Lac Saint-Jean lies within an elongated rift valley that is known as the Lac Saint-Jean Lowlands. These lowlands are an elongated flat-bottomed basin formed by the Saguenay Graben by the displacement of Grenville crystalline rocks. This basin is 250 km long and 50 km wide. This basin is bounded by normal faults running parallel to its length. It extends from just west of Lac Saint-Jean along the Saguenay River to the Saint Lawrence Valley where is it truncated by St. Lawrence rift system.

Preserved within the down-faulted interior of the Saguenay Graben are two large eroded, isolated patches, known as outliers, of Paleozoic, Middle Ordovician, sedimentary rock composed of limestones and shales overlying Precambrian basement. The Lac-Saint-Jean outlier rests against the south wall of the graben south of Lac Saint-Jean and extends to the west of the lake. The Chicoutimi (Saguenay) outlier rests against the north wall of the graben and extends southward to a few kilometers from the Saguenay River north of Chicoutimi. These Middle Ordovician sedimentary rocks consist of sandstones, micritic limestones and highly fossiliferous, alternating beds of limestones and shales. These rocks have been preferentially eroded by repeated glaciations exhuming the Saguenay Graben.

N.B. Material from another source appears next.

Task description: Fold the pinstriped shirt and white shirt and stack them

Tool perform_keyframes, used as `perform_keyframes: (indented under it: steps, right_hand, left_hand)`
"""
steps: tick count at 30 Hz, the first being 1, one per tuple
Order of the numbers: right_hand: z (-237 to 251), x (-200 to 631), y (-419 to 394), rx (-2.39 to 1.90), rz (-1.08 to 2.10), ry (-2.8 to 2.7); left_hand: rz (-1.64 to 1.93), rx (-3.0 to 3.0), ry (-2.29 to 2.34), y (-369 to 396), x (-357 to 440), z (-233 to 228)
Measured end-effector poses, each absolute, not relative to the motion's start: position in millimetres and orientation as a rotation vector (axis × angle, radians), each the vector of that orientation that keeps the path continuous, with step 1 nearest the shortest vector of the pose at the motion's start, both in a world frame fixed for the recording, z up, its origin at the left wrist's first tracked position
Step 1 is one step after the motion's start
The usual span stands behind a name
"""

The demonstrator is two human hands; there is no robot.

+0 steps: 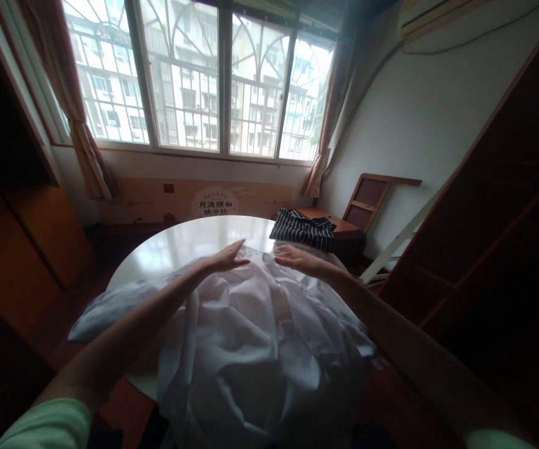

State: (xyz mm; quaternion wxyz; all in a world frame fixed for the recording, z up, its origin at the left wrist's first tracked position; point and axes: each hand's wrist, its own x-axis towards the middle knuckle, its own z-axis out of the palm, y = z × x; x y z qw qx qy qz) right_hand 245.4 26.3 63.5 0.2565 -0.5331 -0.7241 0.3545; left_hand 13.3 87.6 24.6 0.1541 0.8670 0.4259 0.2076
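White cloth (pixel 250 337) fills the lower centre of the frame, a crumpled, glossy-looking garment or sheet heaped over the near edge of the round pale bench (pixel 180 240) and spilling off toward the bottom of the picture. Both hands are out over its far end, mid-frame. The left hand (pixel 226 257) lies flat, fingers straight and together, palm down on the fabric, grip released. The right hand (pixel 297 259) mirrors it just to the right, fingers loosely spread and resting on the cloth, also released, nothing pinched.

It reads as a smoothing or spreading step: palms pressing the top edge flat before any fold. By my judgement the next move calls for sweeping outward from the middle, since deep creases run down the centre and a lobe of cloth hangs off at lower left.

Beyond the right hand, a folded dark striped cloth (pixel 304 229) sits at the bench's far right edge, well apart from the white one. A wooden chair (pixel 367 199) leans near the wall, right of centre, and the barred window (pixel 194 81) glows across the top.

Hard to tell what the white item actually is; its lower part is cut off by the frame, and the dim sides swallow the furniture.
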Motion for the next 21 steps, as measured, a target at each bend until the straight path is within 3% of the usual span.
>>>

The Saguenay Graben that undelies Lac Saint-Jean Lowlands has controlled the deposition and the accumulation of Quaternary deposits (sand, gravel, silt, and clay), which can reach up to 180 m in thickness beneath the central lowlands. The Quaternary sediments include glacial, marine, glaciofluvial sediments and post-glacial alluvial and delta plain sediments.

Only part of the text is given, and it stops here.